Showing posts with label Danaher. Show all posts
Showing posts with label Danaher. Show all posts

Tuesday, 5 June 2018

Grief

 

A robot cannot grieve. Stoics want to limit our dispositions to grieve. In this posting I want to examine grief. This examination was prompted by John Danaher’s examination of coping with grief , my examination not a direct response to that of Danaher. The purpose of my examination is threefold. First is grief a useful emotion? Secondly how grief is related to love and does this point to the emotions being connected. Lastly I will consider how much grief is appropriate. I will conclude that to be fully human someone must be prepared to accept vulnerability and with vulnerability comes grief. Prior to my examination we must define grief. Roughly speaking grief is distress caused by someone’s death. Grief has a focus, the death of a loved one and as such is a genuine emotion as opposed to depression and sadness which have no real focus and are perhaps better described as moods.
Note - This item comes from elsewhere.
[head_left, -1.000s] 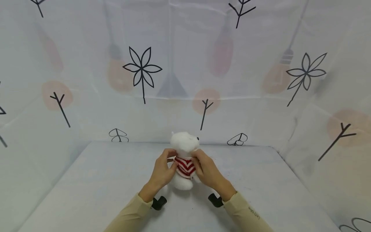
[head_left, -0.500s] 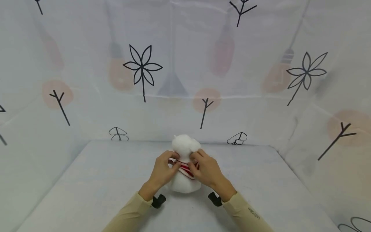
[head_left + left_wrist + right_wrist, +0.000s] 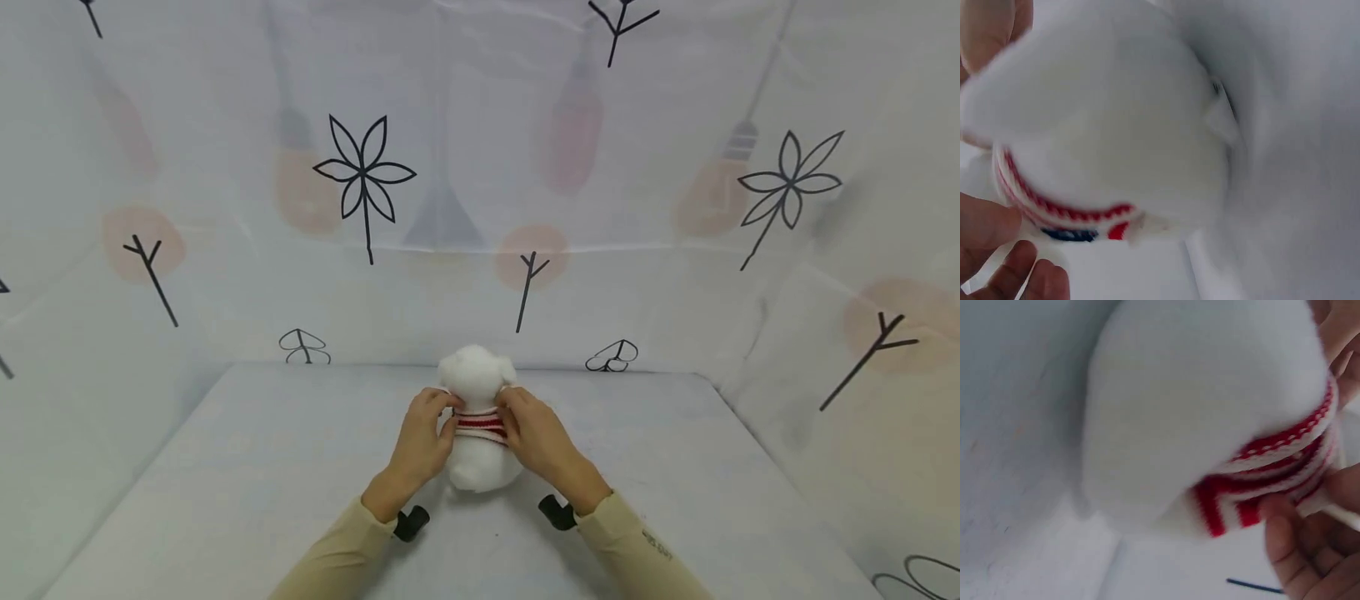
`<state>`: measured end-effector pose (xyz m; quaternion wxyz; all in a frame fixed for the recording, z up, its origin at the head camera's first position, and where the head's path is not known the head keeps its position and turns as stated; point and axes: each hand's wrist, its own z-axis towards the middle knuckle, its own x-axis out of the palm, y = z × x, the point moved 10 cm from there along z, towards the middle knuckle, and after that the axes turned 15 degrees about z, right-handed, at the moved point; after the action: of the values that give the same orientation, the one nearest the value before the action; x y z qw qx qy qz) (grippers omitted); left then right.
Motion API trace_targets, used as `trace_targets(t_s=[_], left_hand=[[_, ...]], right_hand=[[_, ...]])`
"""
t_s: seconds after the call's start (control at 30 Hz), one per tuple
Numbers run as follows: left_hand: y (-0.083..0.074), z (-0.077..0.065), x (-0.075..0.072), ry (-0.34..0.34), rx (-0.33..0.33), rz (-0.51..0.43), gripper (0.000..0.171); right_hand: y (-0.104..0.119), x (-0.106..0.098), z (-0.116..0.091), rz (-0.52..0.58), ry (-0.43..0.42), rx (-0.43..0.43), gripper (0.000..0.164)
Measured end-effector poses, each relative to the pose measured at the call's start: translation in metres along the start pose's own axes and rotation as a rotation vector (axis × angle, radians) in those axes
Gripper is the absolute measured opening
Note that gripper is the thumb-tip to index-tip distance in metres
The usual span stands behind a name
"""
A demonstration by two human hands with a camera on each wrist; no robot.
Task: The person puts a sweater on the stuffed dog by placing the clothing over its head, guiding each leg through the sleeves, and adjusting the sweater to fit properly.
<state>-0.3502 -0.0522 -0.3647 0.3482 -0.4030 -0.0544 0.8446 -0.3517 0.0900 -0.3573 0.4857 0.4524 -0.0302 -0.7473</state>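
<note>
A white plush toy (image 3: 480, 471) wearing a red and white striped knitted sweater (image 3: 477, 423) sits upright at the middle of the white table, its back toward the head camera. My left hand (image 3: 417, 437) holds its left side at the sweater, thumb and fingers spread around the edge. On the other side my right hand (image 3: 542, 433) grips the sweater under the head. In the left wrist view, a dark blue patch shows on the sweater (image 3: 1063, 215). The right wrist view has my right fingers (image 3: 1282, 531) at the striped knit. The toy's face is hidden from the head view.
Black wrist-worn pieces (image 3: 412, 523) sit below both hands at the sleeve cuffs. The white tabletop (image 3: 300, 467) reaches back to a cloth backdrop (image 3: 465, 192) printed with flowers, twigs and bulb shapes, which also rises at both sides.
The plush toy has turned between my hands: its snout pointed right a second ago, and now its back faces the head camera. Both hands have stayed at its sides, with the fingers shifting slightly.
</note>
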Motion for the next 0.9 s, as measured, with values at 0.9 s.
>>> trace_targets(t_s=[0.9], left_hand=[[-0.019, -0.002, -0.007, -0.068, 0.326, 0.169, 0.016]], right_hand=[[-0.009, 0.005, -0.002, 0.267, 0.000, -0.162, 0.006]])
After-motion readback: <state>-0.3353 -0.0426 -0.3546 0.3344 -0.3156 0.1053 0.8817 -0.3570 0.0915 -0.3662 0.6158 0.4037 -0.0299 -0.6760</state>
In the past if someone ventured into the forest at night her fear might have kept her safe provided of course it wasn’t over excessive. Other emotions such as guilt, shame and perhaps even anger can be useful emotions. Can grief also be a useful emotion? I would argue it can’t. For someone venturing into the forest at night her fear focusses her attention on danger and this focus benefits her by helping keep her safe. In a similar way someone’s anger is focussed on some perceived injustice and this focus might help her right this perceived injustice. The focus of someone’s grief is the death of another and it is hard to see how this focus can be useful her. It might be objected that grief is not just an emotion but a social construct and that an appropriate display of grief is useful in demonstrating that someone is part of that social order. Someone who celebrated the death of her spouse would become a social outcast. However displaying grief is not the same as experiencing grief and in this posting I am only concerned with the latter. Consider Robinson Crusoe and Man Friday on their desert island. Let us accept Crusoe loves Friday, not in an erotic way, but cares about him. Let us assume Friday dies and Crusoe grieves for him, does his grief serve any useful purpose? Clearly Crusoe’s grief serves no useful purpose by displaying that he is part of the social order. I would also argue that Crusoe’s grief because of Friday’s death doesn’t benefit Crusoe in any way. Indeed his grief might harm him by lessening his focus on important needs such as obtaining food and maintaining his shelter. It would appear that in answer to my first question is that grief is not a useful emotion.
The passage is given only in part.